I would like to compare this very typical experience with ordering a pizza from Domino’s in the United States. I don’t want to focus on what happens before I click the “Order” button, although I will say that Domino’s insistence upon labeling vegetable toppings as “unmeats” might just spark a diplomatic incident if the E.U. ever gets wind of it. It’s what happens after you click “Order” that’s the magic: you, the customer, are pumped directly into the central cortex of Domino’s massive pizza delivery A.M. You get to witness, in real time, every stage of the process; each cog in that vast pizza-making machine is humanized with a name.

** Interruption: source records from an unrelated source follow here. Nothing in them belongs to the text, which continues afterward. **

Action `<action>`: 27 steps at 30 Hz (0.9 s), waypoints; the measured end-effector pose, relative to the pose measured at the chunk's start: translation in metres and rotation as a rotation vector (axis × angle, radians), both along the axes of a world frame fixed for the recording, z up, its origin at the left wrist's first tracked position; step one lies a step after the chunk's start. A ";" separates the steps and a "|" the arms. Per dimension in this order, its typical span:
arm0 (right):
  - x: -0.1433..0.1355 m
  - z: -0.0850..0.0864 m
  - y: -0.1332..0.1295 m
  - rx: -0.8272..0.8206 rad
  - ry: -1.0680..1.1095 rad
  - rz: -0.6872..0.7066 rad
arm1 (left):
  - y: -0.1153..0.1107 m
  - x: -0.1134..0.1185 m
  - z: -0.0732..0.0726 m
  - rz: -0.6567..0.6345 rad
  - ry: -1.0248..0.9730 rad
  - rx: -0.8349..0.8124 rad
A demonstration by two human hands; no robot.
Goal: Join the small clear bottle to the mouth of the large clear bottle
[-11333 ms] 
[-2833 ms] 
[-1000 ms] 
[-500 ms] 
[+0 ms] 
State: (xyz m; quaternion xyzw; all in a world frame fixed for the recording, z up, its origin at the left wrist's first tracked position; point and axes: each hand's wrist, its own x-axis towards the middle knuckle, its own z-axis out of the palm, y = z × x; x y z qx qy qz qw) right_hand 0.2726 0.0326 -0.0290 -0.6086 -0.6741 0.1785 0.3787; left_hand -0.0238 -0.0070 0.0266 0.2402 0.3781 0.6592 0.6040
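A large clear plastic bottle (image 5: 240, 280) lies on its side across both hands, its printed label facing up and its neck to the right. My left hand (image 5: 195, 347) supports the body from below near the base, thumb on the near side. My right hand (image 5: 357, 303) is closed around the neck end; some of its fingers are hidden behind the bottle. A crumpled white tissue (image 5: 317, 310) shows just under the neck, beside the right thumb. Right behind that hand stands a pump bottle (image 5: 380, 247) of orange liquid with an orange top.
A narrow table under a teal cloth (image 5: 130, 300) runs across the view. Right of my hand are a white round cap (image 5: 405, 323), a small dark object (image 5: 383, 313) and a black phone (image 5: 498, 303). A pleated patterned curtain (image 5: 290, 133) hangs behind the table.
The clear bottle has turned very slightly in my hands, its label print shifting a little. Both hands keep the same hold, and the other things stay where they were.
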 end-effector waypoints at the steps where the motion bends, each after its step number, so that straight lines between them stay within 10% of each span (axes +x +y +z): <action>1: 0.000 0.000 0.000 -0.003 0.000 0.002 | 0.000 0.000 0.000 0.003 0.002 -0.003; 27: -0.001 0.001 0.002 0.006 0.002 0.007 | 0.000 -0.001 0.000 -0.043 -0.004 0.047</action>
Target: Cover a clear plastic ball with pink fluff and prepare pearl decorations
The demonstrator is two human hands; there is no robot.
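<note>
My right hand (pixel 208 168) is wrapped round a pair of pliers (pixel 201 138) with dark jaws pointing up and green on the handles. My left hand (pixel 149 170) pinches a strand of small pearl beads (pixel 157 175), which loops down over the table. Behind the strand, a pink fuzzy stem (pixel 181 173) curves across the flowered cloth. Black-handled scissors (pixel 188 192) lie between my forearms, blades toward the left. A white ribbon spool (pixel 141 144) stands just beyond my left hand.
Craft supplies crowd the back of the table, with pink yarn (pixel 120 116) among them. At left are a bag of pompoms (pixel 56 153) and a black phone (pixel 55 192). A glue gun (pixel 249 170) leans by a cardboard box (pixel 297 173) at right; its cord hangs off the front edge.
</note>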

You probably don’t even remember the name of the guy who made your last Domino’s Pizza, but I do! His name was Huong, and not only did he prepare it and bake it (exactly three minutes after my order), but after it was done, he “checked it for excellence” (10 minutes after my order). I know. I was rapt with attention, because once I ordered my pizza on Domino’s site, the experience wasn’t done. I was given real time updates on every stage of the process. That’s how I can tell you that my delivery dude was Mario, who picked my pizza up exactly 14 minutes after I clicked the “Order” button; when the doorbell didn’t ring after ten minutes, I feared the worse, so I looked out the window and saw Mario on the street below, shielding his eyes above his brows despite the night, looking for my house. It was only then I realized that the apartment we’d sublet didn’t have our names on the door. I rushed down and tipped him a fiver, then rated every human in my Domino’s Pizza process five stars. I was able to do this exactly 27 minutes after I clicked the order button.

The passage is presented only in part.